Mayoritas yang mengalami sangat mual pada pasien menjalani kemoterapi adalah 43 orang (74,14%). Efek samping kemoterapi sebagai pengobatan kanker yang paling sering terjadi adalah mual-muntah, mielosupresi (menekan produksi darah), kelelahan, rambut rontok dan sariawan. Efek samping terjadi, akibat obat kemoterapi tidak hanya membunuh sel kanker tapi juga sel normal yang ikut membelah cepat. “Namun, efek samping kemoterapi bersifat sementara, dapat kembali normal setelah kemoterapi selesai,” ungkap Dr.dr.Noorwati Sutandyo, Sp.PD.KHOM, Staf Divisi Hematologi-Onkologi Medik RS. Kanker Darmais. Dan, tingkat efek samping kemoterapi bisa berbeda antara pasien yang satu dengan yang lain, tergantung dari ketahanan tubuh

masing-masing. “Faktor psikologis, sangat berpengaruh. Untuk itu, dibutuhkan ketenangan dan kepercayaan diri dari pasien serta dukungan dari orang-orang terdekat,” lanjutnya.

Adapun data yang diperoleh berdasarkan kuesioner karakteristik muntah didapatkan jumlah yang sebanding antara responden yang mengalami muntah sebanyak 29 responden (50,0%) dan yang tidak mengalami muntah juga sebanyak 29 responden (50,0%) setelah menjalani metode kemoterapi. Menurut Syakur (2012) muntah adalah efek jangka pendek dari kemoterapi dan bersifat relatif.

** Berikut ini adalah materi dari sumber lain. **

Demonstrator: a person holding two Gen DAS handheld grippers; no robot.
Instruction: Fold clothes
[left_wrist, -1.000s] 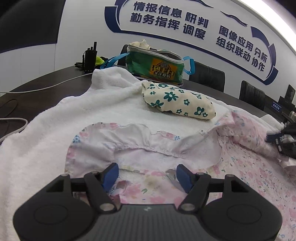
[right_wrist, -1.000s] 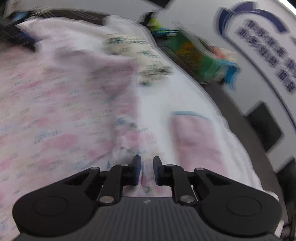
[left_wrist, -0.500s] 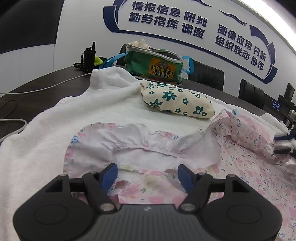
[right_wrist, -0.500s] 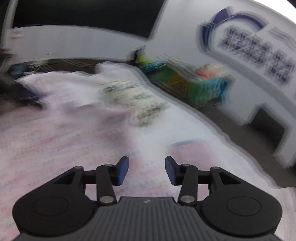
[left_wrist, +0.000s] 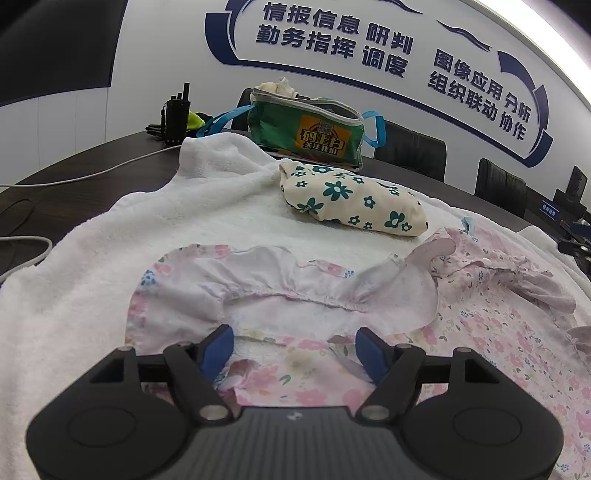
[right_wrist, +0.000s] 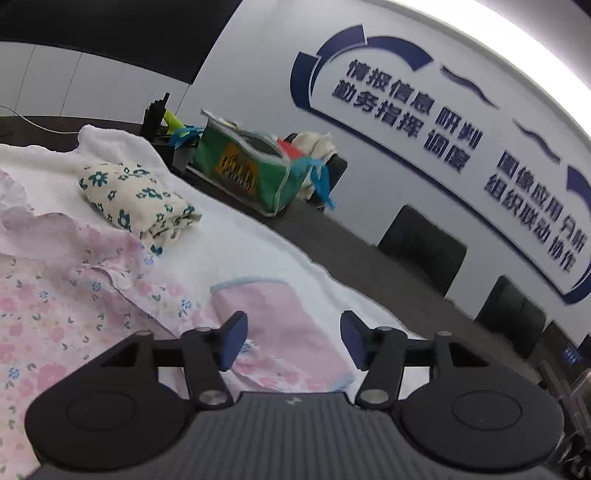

Selanjutnya data berdasarkan keberhasilan upaya penanggulangan mual & muntah pada pasien yang menjalani metode kemoterapi bahwa mayoritas responden (57,14%) mengaku telah berhasil mengatasi mual dan muntahnya setelah melakukan upaya penanggulangan dan mayoritas responden yang berhasil mengatasi mual dan muntah tersebut adalah pasien yang melakukan upaya meminum obat antiemesis (30,95%). Menurut Sjamsuhidajat (2005) mual dan muntah dapat terjadi karena tubuh mengenali agens kemoterapi sebagai zat toksik dan akibat peningkatan asam lambung. Pasien biasanya diberi tablet anti-emetik untuk dikonsumsi dirumah. Pasien tersebut dianjurkan untuk melaporkan pengalaman mualnya sebelum pengobatan selanjutnya sehingga dibuat penyesuaian terhadap kontrol anti-emetik yang ia gunakan. Obat anti-anti-emetik secara signifikan dapat mengurangi mual dan harus diberikan secara tepat. Pasien menjalani kemoterapi sebagai pasien rawat jalan dan dianjurkan untuk melakukan aktivitas seperti biasa,

mual yang disebabkan oleh kemoterapi dapat dikurangi dengan makan sedikit, tetapi sering dan dengan mengkonsumsi makanan lunak. Mual yang berlanjut sangat berpengaruh pada kualitas hidup pasien sehingga upaya keras untuk mengurangi efek samping yang merugikan ini harus dilaksanakan. Mual juga bisa dikurangi dengan meminum minuman tawar atau minuman berkarbonasi, seperti soda, kola, limun, atau minum air jahe.